START Dataset extract
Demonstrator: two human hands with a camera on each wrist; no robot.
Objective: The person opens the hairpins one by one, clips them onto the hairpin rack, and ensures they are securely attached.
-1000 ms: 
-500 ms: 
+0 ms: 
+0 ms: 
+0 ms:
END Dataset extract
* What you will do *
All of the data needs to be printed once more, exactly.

* Exercise solution *
Demonstrator: two human hands with a camera on each wrist; no robot.
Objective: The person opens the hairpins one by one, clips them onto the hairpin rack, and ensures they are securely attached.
-1000 ms: 
-500 ms: 
+0 ms: 
+0 ms: 
+0 ms:

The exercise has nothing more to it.